SQL, or structured query language, is a standardized programming language designed for managing and manipulating relational databases. It provides a set of commands and syntax rules that allow users to interact with databases, define and manipulate data, and perform various operations such as querying, updating, inserting, and deleting records. SQL is used to communicate with a database management system (DBMS) to store, retrieve, and manipulate data efficiently. It allows users to create and modify database schemas, define tables and relationships, and specify the structure and constraints of the data. Additionally, SQL provides powerful querying capabilities through its SELECT statement, allowing users to retrieve specific data from one or more tables based on specified conditions.

A string variable is a type of variable used in programming that is specifically designed to store and manipulate textual data. It is used to represent sequences of characters, such as words, sentences, or even entire paragraphs.

Syntax refers to the rules that define the structure and format of a programming language or command. It determines how instructions are written and arranged in a valid and meaningful way, encompassing rules regarding the arrangement of keywords, punctuation, operators, variables, data types, and other elements within the programming language. Syntax rules serve as a guide to ensure that instructions are written in a consistent and unambiguous manner, making the code readable and understandable to both humans and machines. It forms the foundation for expressing logic and algorithms correctly and accurately in a programming language

T

A table refers to a structured arrangement of data organized in rows and columns. It is a fundamental way of presenting and storing data in a relational database or a spreadsheet. Each row in a table represents a single record or observation, while each column corresponds to a specific attribute or variable.

Tabular data refers to structured data presented in rows and columns, resembling a spreadsheet. Each row corresponds to a specific record or observation, and each column represents a particular attribute or variable. The first row often contains headers or column names that describe the content of each column, making it easier to understand and interpret the data. Tabular data is commonly used to represent structured information in various domains, including databases, spreadsheets, and data files. It allows for easy organization, sorting, filtering, and analysis of data. Representing data becomes more manageable and facilitates data processing, visualization, and analysis using various software tools and techniques.

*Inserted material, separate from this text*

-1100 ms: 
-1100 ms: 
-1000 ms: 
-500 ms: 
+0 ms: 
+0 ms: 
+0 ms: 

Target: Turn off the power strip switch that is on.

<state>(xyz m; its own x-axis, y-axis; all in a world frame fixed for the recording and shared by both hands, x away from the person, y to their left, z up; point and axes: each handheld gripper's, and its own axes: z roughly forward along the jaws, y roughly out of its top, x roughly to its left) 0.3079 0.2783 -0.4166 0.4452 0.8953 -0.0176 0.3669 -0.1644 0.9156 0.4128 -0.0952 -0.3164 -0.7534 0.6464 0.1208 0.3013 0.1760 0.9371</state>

Data transfer refers to the process of moving or transmitting data from one location, device, or system to another. In the digital world, data transfers happen all the time. Companies use data transfer to back up their files to remote servers, share large datasets with researchers around the world, and replicate data across multiple data centers to ensure access and availability. Various methods facilitate data transfer, including File Transfer Protocol (FTP) or Secure FTP for transferring files over the internet, network transfers within an organization’s internal systems, data replication for maintaining synchronized copies of data, and cloud-based data transfer services that enable seamless sharing and collaboration. It ensures that data is available where and when it is needed, facilitating collaboration, data sharing, and efficient data management.

V

A variable is a symbolic name or identifier that represents a value or a piece of data. It is a container that holds data and allows it to be manipulated and referenced within a program or software. Variables can store various types of data, such as numbers, text, Boolean values, or complex objects, and their values can change during the execution of the program. By using variables, programmers can store and manipulate data dynamically, enabling flexibility and adaptability in their code. In programming, there are various types of variables, depending on the kind of data they can hold. For example, a variable can hold whole numbers like “5” or decimal numbers like “3.14,” as well as text like someone’s name or a message.